« Géométrie du swing » d’Elke Palu offre une vision unique d’un objet quotidien, le verre à vin, en le reconfigurant dans une esthétique abstraite. L’œuvre s’appuie sur une sphère blanche complexe évoquant, par ses motifs alvéolés exagérés, la texture familière d’une balle de golf. La référence visuelle à cet objet sportif est transformée, presque biomorphique, pour interroger les frontières entre le monde naturel et le design géométrique. Ce dessin, en noir et blanc, rappelle les compositions épurées et fragmentées de Bridget Riley, tout en intégrant une précision presque scientifique. Le noir, ici, sert de cadre enveloppant pour magnifier le jeu subtil des formes blanches qui semblent en mouvement. En cela, Palu poursuit une recherche esthétique proche de celle de Felice Frankel, où la matière devient motif, et où la rigueur scientifique dialogue avec la créativité artistique.
L’œuvre joue également sur des associations à l’art cinétique, notamment dans l’idée du mouvement perçu par l’œil sans qu’il soit explicitement représenté. Les alvéoles fluides semblent osciller entre une dimension micro et macro, un dialogue implicite avec la photographie microscopique, terrain exploré par Man Ray à travers ses rayogrammes, où la forme et la lumière révèlent des mondes invisibles. Chaque ligne et motif de la sphère interroge notre capacité à percevoir le rythme sous-jacent de la nature, évoquant à la fois un réseau neuronal et une cellule vivante.

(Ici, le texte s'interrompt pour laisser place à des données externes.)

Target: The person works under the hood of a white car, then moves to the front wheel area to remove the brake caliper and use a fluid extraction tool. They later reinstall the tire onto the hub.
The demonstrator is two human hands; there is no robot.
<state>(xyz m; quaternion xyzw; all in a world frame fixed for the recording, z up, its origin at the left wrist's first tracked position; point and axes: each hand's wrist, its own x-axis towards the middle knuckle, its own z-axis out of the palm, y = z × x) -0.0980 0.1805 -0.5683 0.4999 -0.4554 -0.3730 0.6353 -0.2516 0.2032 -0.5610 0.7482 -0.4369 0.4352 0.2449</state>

L’agencement minutieux des formes organiques, dans cette œuvre, nous rappelle que l’abstraction permet souvent de révéler des vérités cachées, au-delà de l’objet représenté. Cette exploration de la répétition et de la variation trouve des échos dans la tradition de l’art optique et dans le design moderne. Le choix de n’utiliser que deux couleurs, le noir et le blanc, renforce cette réflexion sur la forme pure, libérée de toute distraction chromatique.